» **TASK BRIEF**: The answer is a stretch of the material below, returned exactly: the line containing "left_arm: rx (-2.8", the line containing "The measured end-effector", and all lines between.

» **INFORMATION SUPPLIED**:
<<<<

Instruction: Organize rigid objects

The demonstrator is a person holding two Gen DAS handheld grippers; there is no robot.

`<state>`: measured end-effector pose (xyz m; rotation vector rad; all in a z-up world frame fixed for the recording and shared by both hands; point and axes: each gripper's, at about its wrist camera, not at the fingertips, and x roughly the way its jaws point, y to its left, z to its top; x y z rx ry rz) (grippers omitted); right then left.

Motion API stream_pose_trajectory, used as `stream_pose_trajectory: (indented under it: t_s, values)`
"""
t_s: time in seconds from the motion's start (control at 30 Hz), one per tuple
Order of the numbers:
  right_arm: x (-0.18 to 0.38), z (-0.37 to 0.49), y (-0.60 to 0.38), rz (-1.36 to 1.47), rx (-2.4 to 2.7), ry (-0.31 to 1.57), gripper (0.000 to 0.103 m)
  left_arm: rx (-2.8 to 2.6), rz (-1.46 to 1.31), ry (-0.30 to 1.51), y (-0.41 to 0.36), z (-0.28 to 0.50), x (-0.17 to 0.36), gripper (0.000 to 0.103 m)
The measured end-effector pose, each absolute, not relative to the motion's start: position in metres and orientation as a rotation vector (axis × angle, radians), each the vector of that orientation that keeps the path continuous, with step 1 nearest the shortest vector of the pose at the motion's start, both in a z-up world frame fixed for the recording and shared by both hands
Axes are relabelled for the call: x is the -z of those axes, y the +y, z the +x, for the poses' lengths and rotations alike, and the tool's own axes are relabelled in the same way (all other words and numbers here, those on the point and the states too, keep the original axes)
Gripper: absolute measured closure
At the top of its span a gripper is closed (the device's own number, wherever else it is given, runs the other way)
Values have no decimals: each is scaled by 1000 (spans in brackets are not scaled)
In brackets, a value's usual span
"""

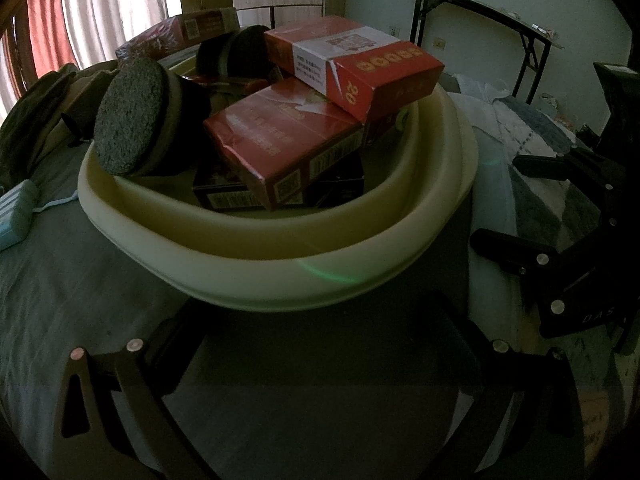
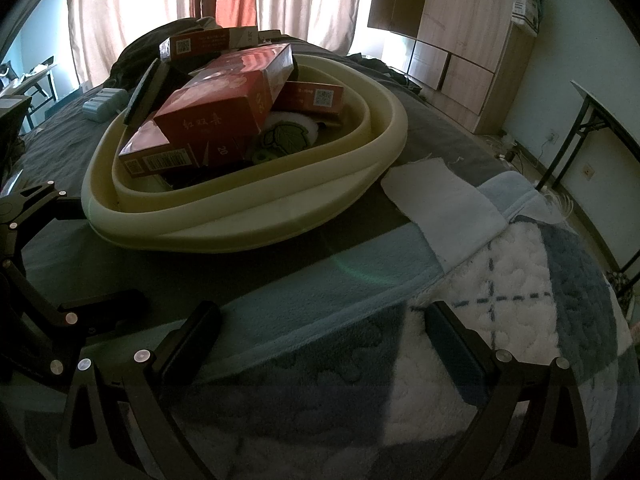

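A cream basin (image 1: 280, 268) (image 2: 240, 224) sits on a bed, piled with several red boxes (image 1: 352, 64) (image 2: 224, 104). A black box (image 1: 224, 198) lies under them. A round grey scrub pad (image 1: 132, 120) leans on the basin's left rim, and a second dark pad (image 1: 240, 52) stands behind it. A round pad with a green leaf (image 2: 284, 140) lies low inside. My left gripper (image 1: 320, 332) (image 2: 76, 252) is open just short of the basin's near rim, holding nothing. My right gripper (image 2: 320, 324) (image 1: 516, 204) is open over the blanket, to the right of the basin, also holding nothing.
A pale blue block (image 1: 16, 212) (image 2: 104, 102) lies on the grey sheet left of the basin. A white cloth (image 2: 432, 196) and a checked fleece blanket (image 2: 500, 288) cover the bed's right side. A folding table (image 1: 480, 12) and a wooden wardrobe (image 2: 460, 40) stand beyond the bed.
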<state>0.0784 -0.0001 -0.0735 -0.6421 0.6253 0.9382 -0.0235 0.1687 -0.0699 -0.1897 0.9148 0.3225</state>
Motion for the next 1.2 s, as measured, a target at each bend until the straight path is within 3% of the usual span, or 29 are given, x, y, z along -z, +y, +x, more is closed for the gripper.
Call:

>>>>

» **RESPONSE TO THIS TASK**:
  left_arm: rx (-2.8 to 2.6), rz (-1.46 to 1.31), ry (-0.30 to 1.51), y (-0.41 to 0.36), z (-0.28 to 0.50), x (-0.17 to 0.36), gripper (0.000 to 0.103 m)
The measured end-effector pose, each absolute, not relative to the motion's start: position in metres and orientation as a rotation vector (axis × angle, radians), each the vector of that orientation that keeps the path continuous, with step 1 nearest the shortest vector of the pose at the motion's start, both in a z-up world frame fixed for the recording and shared by both hands

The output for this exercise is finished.